Innovation Driven by Competition

In a multipolar world, technological advancement is fueled by geopolitical competition. Nations race to secure supremacy in critical domains—from artificial intelligence and semiconductors to renewable energy systems and quantum computing. This rivalry has encouraged massive R&D investments and the rise of indigenous innovation ecosystems.

However, this competitive momentum also leads to fragmentation. “AI nationalism,” for instance, reflects the growing trend of governments enforcing local control over data, infrastructure, and algorithms. This splintering of the global tech landscape undermines interoperability, slows standardization, and increases the risk of duplicated efforts and incompatible systems.

Generative AI (GenAI), a key driver in Industry 5.0 paradigms, now operates within this fractured environment. While designed to support human-centric, sustainable development, GenAI is increasingly seen as a lever of strategic advantage. What’s ironic is that GenAI, often marketed as universally accessible, is now mostly advancing in just a few countries and platforms. Unequal access to compute power, foundational models, and digital infrastructure has further widened the innovation gap between countries, intensifying debates around digital sovereignty: who controls technology, and who benefits?

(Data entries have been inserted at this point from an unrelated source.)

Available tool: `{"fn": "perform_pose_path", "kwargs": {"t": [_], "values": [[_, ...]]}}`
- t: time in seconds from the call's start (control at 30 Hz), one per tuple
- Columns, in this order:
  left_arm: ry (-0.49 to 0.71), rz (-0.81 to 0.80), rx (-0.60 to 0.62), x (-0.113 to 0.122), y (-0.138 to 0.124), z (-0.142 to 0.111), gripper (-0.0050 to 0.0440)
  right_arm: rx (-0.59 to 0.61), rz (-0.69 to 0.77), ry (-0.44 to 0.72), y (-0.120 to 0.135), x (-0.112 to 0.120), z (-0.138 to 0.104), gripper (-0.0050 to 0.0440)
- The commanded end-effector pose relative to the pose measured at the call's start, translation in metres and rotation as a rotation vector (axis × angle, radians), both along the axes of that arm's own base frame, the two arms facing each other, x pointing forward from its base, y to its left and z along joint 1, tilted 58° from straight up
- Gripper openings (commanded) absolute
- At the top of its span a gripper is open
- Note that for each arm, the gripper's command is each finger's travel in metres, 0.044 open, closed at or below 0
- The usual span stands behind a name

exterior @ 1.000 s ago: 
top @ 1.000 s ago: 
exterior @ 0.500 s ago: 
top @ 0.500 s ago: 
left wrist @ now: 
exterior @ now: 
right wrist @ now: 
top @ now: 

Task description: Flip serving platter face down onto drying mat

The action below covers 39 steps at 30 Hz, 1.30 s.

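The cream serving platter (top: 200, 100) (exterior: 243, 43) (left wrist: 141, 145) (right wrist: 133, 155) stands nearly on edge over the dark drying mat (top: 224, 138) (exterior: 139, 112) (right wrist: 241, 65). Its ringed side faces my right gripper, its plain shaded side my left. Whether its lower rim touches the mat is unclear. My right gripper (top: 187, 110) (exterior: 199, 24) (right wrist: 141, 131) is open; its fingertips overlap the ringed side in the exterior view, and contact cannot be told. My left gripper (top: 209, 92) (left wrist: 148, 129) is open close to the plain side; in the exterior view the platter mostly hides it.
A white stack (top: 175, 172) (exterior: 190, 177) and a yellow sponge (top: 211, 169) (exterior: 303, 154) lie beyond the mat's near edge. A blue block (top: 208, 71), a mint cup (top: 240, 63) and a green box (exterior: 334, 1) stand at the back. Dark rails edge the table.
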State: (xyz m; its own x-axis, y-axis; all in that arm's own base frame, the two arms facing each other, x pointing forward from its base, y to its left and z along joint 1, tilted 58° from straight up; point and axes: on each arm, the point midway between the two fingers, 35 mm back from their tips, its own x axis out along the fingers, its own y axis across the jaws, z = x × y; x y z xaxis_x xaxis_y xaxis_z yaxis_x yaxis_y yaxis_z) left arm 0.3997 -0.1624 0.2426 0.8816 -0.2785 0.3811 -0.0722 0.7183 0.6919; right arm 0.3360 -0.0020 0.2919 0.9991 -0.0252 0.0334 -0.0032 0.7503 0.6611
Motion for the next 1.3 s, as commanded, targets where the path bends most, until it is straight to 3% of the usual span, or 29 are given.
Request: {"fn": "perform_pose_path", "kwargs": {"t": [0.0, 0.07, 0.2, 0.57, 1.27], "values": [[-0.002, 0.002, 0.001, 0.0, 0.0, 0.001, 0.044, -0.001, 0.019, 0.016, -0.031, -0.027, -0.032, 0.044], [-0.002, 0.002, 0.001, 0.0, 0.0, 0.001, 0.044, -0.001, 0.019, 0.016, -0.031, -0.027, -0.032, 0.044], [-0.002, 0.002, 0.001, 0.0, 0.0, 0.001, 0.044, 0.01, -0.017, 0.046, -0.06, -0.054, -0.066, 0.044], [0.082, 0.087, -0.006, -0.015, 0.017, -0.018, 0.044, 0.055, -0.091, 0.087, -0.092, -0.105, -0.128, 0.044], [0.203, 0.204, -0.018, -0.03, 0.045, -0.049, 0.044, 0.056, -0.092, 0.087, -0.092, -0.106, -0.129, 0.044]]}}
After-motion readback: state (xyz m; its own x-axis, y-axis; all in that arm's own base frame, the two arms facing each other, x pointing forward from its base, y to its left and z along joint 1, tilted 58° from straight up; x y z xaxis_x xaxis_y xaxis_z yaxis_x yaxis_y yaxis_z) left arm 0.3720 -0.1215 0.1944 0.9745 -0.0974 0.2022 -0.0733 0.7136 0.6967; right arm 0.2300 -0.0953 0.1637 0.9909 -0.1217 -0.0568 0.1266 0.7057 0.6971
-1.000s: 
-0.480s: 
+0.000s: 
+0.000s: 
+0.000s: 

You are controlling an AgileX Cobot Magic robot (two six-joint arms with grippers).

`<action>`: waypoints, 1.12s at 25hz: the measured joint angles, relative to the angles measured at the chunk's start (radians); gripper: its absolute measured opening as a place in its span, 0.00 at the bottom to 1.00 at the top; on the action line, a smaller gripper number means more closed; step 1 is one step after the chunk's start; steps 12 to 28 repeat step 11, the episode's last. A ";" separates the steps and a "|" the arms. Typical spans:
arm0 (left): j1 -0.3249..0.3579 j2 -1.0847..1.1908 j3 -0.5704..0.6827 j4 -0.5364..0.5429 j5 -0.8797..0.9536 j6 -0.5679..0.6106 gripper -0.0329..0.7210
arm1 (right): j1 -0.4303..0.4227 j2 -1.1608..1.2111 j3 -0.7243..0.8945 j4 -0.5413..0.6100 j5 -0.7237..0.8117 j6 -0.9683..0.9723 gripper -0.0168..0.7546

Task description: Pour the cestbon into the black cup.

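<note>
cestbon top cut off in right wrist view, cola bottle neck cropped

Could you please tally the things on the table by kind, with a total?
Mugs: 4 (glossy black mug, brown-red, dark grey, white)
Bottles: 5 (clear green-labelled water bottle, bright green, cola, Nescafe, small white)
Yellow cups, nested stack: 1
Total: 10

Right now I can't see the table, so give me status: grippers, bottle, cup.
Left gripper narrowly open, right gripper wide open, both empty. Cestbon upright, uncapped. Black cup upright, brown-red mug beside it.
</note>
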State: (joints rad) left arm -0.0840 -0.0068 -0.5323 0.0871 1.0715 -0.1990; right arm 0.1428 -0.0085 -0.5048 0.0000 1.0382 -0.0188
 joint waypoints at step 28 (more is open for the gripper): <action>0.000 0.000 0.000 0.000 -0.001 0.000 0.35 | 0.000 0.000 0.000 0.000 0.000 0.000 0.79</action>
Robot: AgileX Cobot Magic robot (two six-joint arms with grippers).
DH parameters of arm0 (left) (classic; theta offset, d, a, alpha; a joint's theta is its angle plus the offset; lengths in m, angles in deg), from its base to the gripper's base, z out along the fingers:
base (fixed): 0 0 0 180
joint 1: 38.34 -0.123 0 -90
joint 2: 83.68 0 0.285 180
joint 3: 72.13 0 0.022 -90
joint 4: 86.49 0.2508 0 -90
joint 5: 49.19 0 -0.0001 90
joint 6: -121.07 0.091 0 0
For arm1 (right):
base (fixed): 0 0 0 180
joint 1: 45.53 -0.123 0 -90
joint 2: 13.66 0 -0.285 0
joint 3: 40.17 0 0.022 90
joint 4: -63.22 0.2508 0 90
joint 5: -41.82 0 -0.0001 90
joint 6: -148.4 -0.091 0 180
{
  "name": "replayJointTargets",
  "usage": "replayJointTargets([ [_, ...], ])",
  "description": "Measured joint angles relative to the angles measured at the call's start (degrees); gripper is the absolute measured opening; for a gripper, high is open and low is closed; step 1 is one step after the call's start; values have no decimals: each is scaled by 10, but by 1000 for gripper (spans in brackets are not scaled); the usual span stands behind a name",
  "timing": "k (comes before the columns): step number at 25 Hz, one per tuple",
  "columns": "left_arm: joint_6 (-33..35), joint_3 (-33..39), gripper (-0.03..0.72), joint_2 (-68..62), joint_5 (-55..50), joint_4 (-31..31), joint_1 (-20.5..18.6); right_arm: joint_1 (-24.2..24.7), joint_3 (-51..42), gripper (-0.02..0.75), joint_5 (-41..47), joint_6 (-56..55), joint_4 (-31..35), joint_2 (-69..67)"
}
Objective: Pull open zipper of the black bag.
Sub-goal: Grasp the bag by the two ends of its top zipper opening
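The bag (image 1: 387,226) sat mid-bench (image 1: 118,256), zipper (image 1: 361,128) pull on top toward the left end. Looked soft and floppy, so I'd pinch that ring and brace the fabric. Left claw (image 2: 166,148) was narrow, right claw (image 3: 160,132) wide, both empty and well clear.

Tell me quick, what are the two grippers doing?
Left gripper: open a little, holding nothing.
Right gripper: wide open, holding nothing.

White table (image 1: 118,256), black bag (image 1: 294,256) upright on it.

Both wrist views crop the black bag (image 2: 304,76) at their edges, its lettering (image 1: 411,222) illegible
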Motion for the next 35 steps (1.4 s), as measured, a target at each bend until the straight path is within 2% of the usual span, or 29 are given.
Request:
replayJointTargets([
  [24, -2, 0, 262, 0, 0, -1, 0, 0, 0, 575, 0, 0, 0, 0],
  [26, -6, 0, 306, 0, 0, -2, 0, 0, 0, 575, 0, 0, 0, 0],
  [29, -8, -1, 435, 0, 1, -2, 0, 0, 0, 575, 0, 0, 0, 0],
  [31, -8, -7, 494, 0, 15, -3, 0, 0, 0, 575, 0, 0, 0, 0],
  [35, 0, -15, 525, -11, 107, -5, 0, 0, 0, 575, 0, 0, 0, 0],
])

The Rise of Techno-Oligarchies

In this context, powerful multinational corporations—often dubbed "techno-oligarchs"—have gained disproportionate influence. In some domains, their control over platform standards, and data ecosystems rivals or even surpasses those of states. This raises serious questions about accountability, ethical governance, and the risks of profit-driven technological evolution that sidelines the public interest.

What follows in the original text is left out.